Zinsen, die der Beteiligte aus der verzinslichen Anlage der Erhaltungsrücklage erzielt, gehören bei ihm zu den persönlichen Einkünften aus Kapitalvermögen.
Die geleisteten Beiträge zur Erhaltungsrücklage können allerdings beim einzelnen Wohnungseigentümer erst dann als Werbungskosten abgezogen werden, wenn der Verwalter sie für die Wohnungseigentümergemeinschaft tatsächlich für die Erhaltung des gemeinschaftlichen Eigentums oder für andere Maßnahmen, die die Erzielung von Einnahmen aus Vermietung und Verpachtung bezwecken oder durch sie veranlasst sind, verausgabt hat. Daher sind Wohngeld-Zahlungen bei vermieteten Eigentumswohnungen um die Zuführungsbeiträge zur Erhaltungsrücklage zu kürzen. Wird die Erhaltungsrücklage für Maßnahmen verwendet, die zu Herstellungskosten führen, so sind nur die entsprechenden Absetzungen für Abnutzung als Werbungskosten abziehbar.
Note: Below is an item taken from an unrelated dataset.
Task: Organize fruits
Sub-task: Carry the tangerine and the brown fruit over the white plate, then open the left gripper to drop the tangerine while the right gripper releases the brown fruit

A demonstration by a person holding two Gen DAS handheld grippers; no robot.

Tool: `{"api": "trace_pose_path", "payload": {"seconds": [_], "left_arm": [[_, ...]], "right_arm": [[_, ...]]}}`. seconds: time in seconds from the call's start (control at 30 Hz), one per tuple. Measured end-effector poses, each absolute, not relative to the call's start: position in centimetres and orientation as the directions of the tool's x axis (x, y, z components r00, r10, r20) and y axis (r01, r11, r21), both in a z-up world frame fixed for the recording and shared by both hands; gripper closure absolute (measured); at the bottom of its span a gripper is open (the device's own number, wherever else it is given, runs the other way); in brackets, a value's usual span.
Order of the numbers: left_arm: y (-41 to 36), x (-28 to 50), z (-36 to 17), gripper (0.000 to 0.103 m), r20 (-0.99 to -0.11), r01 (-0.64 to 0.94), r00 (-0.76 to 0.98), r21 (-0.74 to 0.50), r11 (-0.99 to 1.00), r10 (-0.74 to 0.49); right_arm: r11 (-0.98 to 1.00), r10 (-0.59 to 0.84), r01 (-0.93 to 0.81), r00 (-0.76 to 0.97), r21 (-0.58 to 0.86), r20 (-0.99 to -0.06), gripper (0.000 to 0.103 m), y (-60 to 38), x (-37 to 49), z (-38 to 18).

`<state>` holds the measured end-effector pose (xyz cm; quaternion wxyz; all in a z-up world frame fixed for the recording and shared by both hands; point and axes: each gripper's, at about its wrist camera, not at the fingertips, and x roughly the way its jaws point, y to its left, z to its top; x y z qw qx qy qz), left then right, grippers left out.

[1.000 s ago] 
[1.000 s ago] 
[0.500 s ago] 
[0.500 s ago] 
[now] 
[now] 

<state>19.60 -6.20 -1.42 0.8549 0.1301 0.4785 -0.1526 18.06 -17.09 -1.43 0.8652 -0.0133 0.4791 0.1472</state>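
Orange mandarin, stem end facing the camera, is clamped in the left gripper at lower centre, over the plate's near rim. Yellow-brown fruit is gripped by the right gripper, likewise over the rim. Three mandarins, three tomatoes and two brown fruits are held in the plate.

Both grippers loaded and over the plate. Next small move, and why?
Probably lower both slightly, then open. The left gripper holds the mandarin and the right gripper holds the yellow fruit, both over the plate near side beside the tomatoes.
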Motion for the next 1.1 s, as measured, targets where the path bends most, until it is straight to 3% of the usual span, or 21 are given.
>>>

Allein aus der zivilrechtlichen Verknüpfung des jeweiligen Anteils an der Erhaltungsrücklage mit dem Wohnungseigentumsrecht kann nicht der Schluss gezogen werden, der Aufwand des Erwerbes für die anteilige Erhaltungsrücklage sei für den Erwerb der Eigentumswohnung getätigt worden. Folglich gehört der bei Erwerb einer Eigentumswohnung im Kaufpreis enthaltene Anteil für das in der Erhaltungsrücklage angesammelte Guthaben nicht zu den Anschaffungskosten der Eigentumswohnung.
Wie schon gesagt, hat der Bundesfinanzhof in seiner Entscheidung vom 16.9.2020 entschieden, dass beim rechtsgeschäftlichen Erwerb von Teileigentum der vereinbarte Kaufpreis als Bemessungsgrundlage der Grunderwerbsteuer nicht um die anteilige Instandhaltungsrückstellung zu mindern ist. Dieses Urteil ändert allerdings nicht die Behandlung der erworbenen anteiligen Erhaltungsrücklage im ertragsteuerlichen Sinn. Der im Kaufpreis enthaltene Anteil für das in der Erhaltungsrücklage angesammelte Guthaben gehört nach wie vor nicht zu den Anschaffungskosten der Eigentumswohnung, da mit der Übertragung der Erhaltungsrücklage nur eine vom Grundstückseigentümer losgelöste Rechtsposition übertragen wird, die vergleichbar mit einer Geldforderung ist. Der Erwerber wird durch den Kauf der Eigentumswohnung Mitglied der Wohnungseigentumsgemeinschaft. Des Weiteren bestätigt der Beschluss des Bundesfinanzhofs vom 9.12.2008 unter dem Aktenzeichen IX B 124/08, dass sich durch die Änderung des Wohnungseigentumsgesetzes nichts an der ertragsteuerlichen Sicht ändert. Unerheblich ist, wie die Rechtsbeziehungen der Wohnungseigentümer zur Eigentümergemeinschaft zivilrechtlich einzustufen sind. Maßgebend für die Behandlung der erworbenen anteiligen Erhaltungsrücklage bleibt die wirtschaftliche Betrachtungsweise, so der Erlass der Oberfinanzdirektion.
Wird daher im Kaufvertrag nur ein einheitlicher Kaufpreis ausgewiesen, ist dieser für ertragsteuerliche Zwecke entsprechend aufzuteilen. Beim Erwerber ist sodann der um die erworbene anteilige Erhaltungsrücklage für die Eigentumswohnung gekürzte Kaufpreis in die Bemessungsgrundlage für die Absetzung für Abnutzung einzubeziehen.
Beim Veräußerer ist der auf den Erwerber übertragene Anteil an der Erhaltungsrücklage im Zeitpunkt der Veräußerung nicht als Werbungskosten in Abzug zu bringen, da er insoweit seine Rechtsposition entgeltlich auf den Erwerber übertragen hat. Denn der Veräußerer erhält die zugeführten und noch nicht verbrauchten Rücklagenbeträge über den Kaufpreis vom Erwerber zurück.